Es bleibt offen - und möglicherweise in den Traumvorstellungen vieler Menschen weltweit - die Frage danach, wie sich die Sowjetunion ohne Stalin entwickelt hätte und ob sie ein anderes Schicksal erleben dürfte als durch den Weg der heute von internationalem Kapitalismus verspottet und dessen endgültiger Niedergang gefeiert wird. Wer beschäftigt sich heute noch mit dialektischen Materialismus?

Den Marxismus in einem armen und großen Land zu etablieren konnte auch nur wieder auf Kosten anderer geschehen, dessen Ideen sich mit dem Spruch von Marx begründen ließ, dass „die Gewalt die Hebamme der Menschheit ist“. Eine Erkenntnis die offensichtlich nicht nur von Marxisten für Wahrhaftig genommen wird. Marx behauptete, dass der Kommunismus gut in einem reichen Land siegen könnte, wobei er in der damaligen Zeit an Deutschland oder England dachte. In Russland geschah es dann auf Kosten einiger Bauern, die nicht viel besaßen und zu Millionen ihr Leben und Besitz zugunsten der Kolchosen lassen mussten.

Wer sind aber die Russen, dieses Volk das sich nicht ergibt, mit flammenden Körper noch so weit laufen bis sie einige Schüsse auf einen ursprünglich besser vorbereiteten Feind abgeben und die heute noch so viele ausgerechnet deswegen hassen oder ihnen insgeheim Rache schwören? Sie sind ein Volk, für das immerhin das Wort Bolshoi wie „der Dom“ klingt und Tschaikowsky ein Volksmonument wie kein anderes ist. Sie sind das Volk in dessen Hauptstadt in der U-Bahn sogar Bilder von Picasso ausgestellt waren.

Ach, Dostoiévski. So einer, mit seinen von Shakespeare beeinflussten Tragödien. Der Mann der wegen Spielschulden im Knast landete und fünf Minuten vor der Enthauptung von Gesandten des Zaren mit dessen Begnadigung gerettet wurde. Der konnte im Knast nur die Bibel lesen, und denken. So ein armes Schwein, dass trotz allem noch an irgendwas glaubte! Was könnte man von diesem merkwürdigen Anarchisten sagen, der Anna Karenina schrieb, ein gewisser Leo Tolstoy?
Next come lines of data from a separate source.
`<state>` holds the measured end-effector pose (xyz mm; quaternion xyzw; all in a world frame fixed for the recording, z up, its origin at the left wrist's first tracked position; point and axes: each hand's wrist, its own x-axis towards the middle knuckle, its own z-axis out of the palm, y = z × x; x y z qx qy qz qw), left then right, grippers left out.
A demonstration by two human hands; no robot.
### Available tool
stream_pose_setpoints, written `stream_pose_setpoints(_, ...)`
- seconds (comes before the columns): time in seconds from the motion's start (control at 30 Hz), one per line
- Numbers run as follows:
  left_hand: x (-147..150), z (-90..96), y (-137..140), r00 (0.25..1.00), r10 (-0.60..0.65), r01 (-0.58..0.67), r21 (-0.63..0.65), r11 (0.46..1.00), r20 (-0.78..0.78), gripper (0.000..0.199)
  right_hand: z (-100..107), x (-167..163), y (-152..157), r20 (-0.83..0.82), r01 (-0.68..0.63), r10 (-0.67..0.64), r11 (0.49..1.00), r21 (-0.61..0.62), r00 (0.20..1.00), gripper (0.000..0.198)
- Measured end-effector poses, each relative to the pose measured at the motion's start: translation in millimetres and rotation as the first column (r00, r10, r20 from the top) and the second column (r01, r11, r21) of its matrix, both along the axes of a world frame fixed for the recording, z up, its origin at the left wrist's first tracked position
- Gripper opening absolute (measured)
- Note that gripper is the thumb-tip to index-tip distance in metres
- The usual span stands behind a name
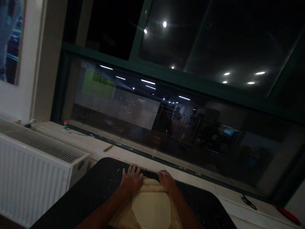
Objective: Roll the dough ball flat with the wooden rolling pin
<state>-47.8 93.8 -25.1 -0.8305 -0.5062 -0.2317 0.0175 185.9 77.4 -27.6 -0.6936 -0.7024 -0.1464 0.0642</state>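
A pale rolling pin (153,188) lies across a flat sheet of dough (152,208), near the sheet's far end. My left hand (131,179) is at the pin's left end, its fingers stretched forward and spread, with the palm apparently resting on the pin. At the right end, my right hand (167,180) has its fingers curled over the pin. Both hands cover the pin's ends. Under the dough is a wooden board (122,218), partly hidden by my forearms.
The black table (95,187) has white specks on it and meets the windowsill (140,159). A white radiator (33,171) stands left. On the sill are a small red-and-green container (65,125), black-handled scissors (249,202) and a red object (288,215). A dark window rises behind.
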Motion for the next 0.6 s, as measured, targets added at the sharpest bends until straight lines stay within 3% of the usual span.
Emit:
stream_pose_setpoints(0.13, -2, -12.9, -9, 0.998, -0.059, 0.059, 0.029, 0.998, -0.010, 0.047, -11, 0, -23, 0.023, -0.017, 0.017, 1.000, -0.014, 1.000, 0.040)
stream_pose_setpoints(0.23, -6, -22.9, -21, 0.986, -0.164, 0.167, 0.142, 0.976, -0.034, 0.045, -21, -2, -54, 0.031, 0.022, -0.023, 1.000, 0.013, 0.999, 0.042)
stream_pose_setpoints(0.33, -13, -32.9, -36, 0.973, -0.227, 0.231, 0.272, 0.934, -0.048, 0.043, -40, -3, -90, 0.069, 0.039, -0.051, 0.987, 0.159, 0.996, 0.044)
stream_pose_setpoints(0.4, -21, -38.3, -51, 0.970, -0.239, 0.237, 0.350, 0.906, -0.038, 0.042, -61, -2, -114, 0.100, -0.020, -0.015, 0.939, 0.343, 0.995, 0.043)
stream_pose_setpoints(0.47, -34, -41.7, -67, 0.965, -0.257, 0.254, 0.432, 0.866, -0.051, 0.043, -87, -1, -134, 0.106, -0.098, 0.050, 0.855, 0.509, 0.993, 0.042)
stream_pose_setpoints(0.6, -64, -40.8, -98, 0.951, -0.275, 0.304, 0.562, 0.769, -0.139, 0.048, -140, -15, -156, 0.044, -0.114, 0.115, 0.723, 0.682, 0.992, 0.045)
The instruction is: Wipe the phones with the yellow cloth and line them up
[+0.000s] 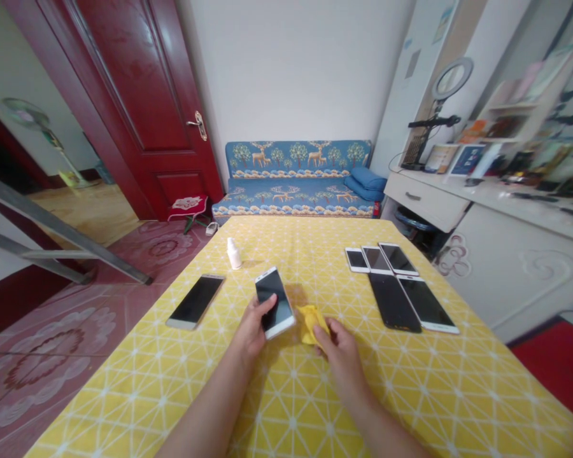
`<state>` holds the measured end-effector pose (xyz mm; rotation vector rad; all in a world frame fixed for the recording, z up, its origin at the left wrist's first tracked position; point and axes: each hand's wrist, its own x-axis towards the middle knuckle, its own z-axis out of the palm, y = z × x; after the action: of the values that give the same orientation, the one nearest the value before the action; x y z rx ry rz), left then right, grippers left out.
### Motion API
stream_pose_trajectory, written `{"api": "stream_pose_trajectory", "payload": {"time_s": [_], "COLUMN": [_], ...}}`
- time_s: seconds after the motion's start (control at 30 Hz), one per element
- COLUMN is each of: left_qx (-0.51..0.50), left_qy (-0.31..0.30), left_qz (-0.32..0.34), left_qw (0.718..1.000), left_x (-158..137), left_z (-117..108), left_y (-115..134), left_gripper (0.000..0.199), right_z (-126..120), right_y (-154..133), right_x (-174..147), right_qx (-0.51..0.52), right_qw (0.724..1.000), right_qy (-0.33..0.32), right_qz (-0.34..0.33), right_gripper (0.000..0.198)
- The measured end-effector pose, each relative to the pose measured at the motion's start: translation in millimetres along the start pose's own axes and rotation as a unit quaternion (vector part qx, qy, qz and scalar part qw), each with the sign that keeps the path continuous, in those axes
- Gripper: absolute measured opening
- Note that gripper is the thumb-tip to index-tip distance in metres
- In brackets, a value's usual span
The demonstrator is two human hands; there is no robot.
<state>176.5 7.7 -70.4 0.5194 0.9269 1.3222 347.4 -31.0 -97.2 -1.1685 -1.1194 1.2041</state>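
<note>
My left hand (254, 323) is closed around a white smartphone (277, 312), its thumb lying on the dark screen, which faces up. To the right of that phone, my right hand (335, 340) pinches a crumpled yellow cloth (310, 321); cloth and phone are apart. A gold-edged smartphone (197, 301) lies flat at the left, screen up. Beyond my left hand stands a small white bottle (233, 254), upright. Over on the right, several phones lie grouped together, among them a black one (393, 301) and a larger white one (427, 304).
A yellow patterned tablecloth (293, 401) covers the table. Behind it is a blue sofa (296, 191) with deer prints. A white dresser (506, 248) crowded with bottles and a ring light (452, 77) stands right. Left are a red door (138, 83) and a metal frame (67, 232).
</note>
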Motion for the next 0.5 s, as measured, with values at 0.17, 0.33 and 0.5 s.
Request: {"api": "stream_pose_trajectory", "payload": {"time_s": [0.17, 0.33, 0.5], "left_qx": [-0.097, -0.109, -0.105], "left_qy": [-0.179, -0.207, -0.108], "left_qz": [-0.142, -0.170, -0.145], "left_qw": [0.969, 0.957, 0.978], "left_x": [-5.3, -10.2, -14.2], "left_z": [11.2, 20.4, 23.2], "left_y": [-7.9, -17.0, -23.3], "left_gripper": [0.048, 0.058, 0.052], "right_z": [-12.4, -19.0, -1.7], "right_y": [0.0, -10.3, -17.3], "right_x": [13.3, 14.9, -5.8], "right_qx": [0.066, -0.066, -0.202], "right_qw": [0.994, 0.981, 0.921], "right_qy": [0.090, 0.129, -0.010], "right_qz": [-0.004, -0.128, -0.334], "right_gripper": [0.032, 0.026, 0.023]}}
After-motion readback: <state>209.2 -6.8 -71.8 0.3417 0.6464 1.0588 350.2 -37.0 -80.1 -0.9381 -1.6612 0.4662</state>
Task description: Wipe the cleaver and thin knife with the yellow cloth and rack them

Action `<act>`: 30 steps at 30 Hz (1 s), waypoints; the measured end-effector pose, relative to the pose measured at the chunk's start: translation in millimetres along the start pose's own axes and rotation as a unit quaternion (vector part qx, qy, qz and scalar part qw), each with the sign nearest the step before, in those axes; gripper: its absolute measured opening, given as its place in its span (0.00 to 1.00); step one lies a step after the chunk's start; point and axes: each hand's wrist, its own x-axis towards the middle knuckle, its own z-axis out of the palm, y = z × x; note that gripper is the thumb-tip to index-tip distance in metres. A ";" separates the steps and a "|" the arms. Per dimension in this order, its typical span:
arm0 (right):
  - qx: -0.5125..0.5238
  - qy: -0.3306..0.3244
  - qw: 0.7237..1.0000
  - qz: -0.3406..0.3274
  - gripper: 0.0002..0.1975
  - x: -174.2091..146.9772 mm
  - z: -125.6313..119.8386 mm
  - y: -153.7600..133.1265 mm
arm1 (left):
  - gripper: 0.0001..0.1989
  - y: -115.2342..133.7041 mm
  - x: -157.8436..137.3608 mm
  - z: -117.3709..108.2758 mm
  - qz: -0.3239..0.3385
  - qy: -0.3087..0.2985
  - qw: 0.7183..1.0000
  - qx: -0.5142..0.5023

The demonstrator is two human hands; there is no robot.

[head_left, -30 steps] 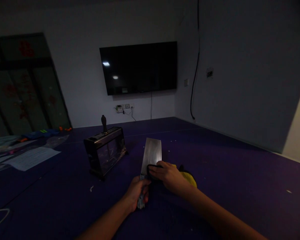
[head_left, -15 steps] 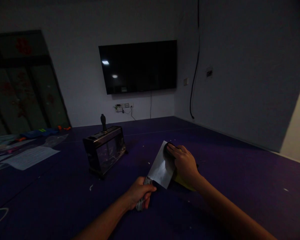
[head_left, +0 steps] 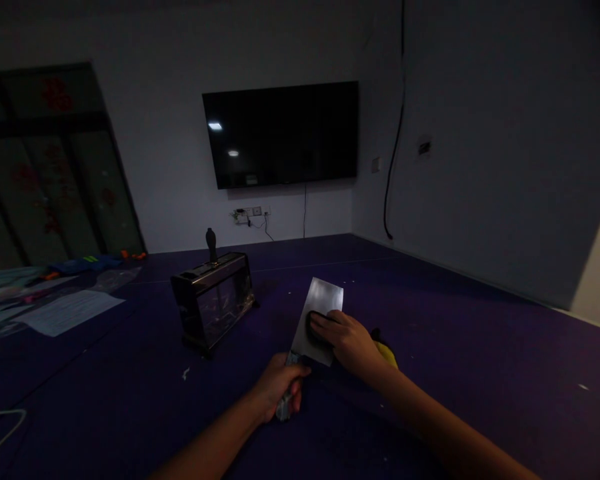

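My left hand (head_left: 276, 385) is closed around the grey patterned handle of a cleaver (head_left: 326, 292), whose broad shiny blade points away from me, tilted upward. Against the blade's face my right hand (head_left: 354, 345) presses a dark rounded pad (head_left: 315, 329); its fingers lie over the pad, and its exact kind is too dark to tell. Partly hidden behind the right wrist, a yellow and black thing (head_left: 387, 354) lies on the purple surface (head_left: 460, 333).
Left of my hands stands a black box-like frame (head_left: 213, 275) with clear sides and a knob handle on top. Papers (head_left: 73, 312), plastic and cloth lie farther left. A white cable (head_left: 10, 413) curves in at lower left. A television (head_left: 283, 133) hangs on the far wall.
My right hand has slid the dark pad down the blade toward the handle, leaving the blade's far end uncovered. The left hand keeps its grip. The view has shifted slightly.
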 end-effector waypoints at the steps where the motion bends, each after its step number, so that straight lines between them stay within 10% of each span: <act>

An den wenigen Aufnahmen der Ballet Tänzerin Anna Pavlova ist die Grazie der Bewegungen einer Person die furchtbare körperliche Anstrengungen in einer unvergleichlichen geschmeidigen Kunst zu verwandeln in der Lage war. An russischen klassischen Pianisten, ist die Verkrampfung der Muskeln als Technik bezeichnend, mal hart und geknallt, oft unnatürlich, verspannt. Die Lockerheit fehlt wie bei den Tänzern, typisch an der Musik des größten Komponisten, dessen Homosexualität von den Russen als Schande empfunden wird, eine Musik die weint. Weichheit ist Schwäche, die es meist zu vermeiden gilt. Wie kann man aber anders sein als verkrampft und dadurch körperliches Leiden erstmals überwinden bis sie ausgemerzt sind!

So viele Kriege und Invasionen, Kämpfe, Tyrannen. Doch den Russen geschieht es nicht, dass sie aus selbst zugefügten Komplexen ihre großen wie Bach oder Beethoven zugunsten von manchen schlechten amerikanischen oder englischen ärmlichen Schlagern oder Rockgruppen mit dem Vorwurf des Elitismus verachten oder verspotten, die eigenen großen! Ja, die waren aber noch Christen, Universalisten und Humanisten und das Gejammer und Gequietsche von diesen Geigern und komischen Sängern, das ist doch heute unerträglich! Man muss sich austoben, schreien, nach innen kann man sich selbst nicht mehr ertragen! Na klar, gibt es so was in Russland auch. Wo gibt es denn nur Genies?

Mit unendlichen kulturellen Leistungen kann man Russland und auch die Sowjetunion verknüpfen und unter Toten und Helden, ist sie dem Westen und seinem internationalem Kapitalismus nicht unterlegen.


Na ja, irgendwann erteilt man diesen Scheiß Russen eine endgültige Lektion..., oder?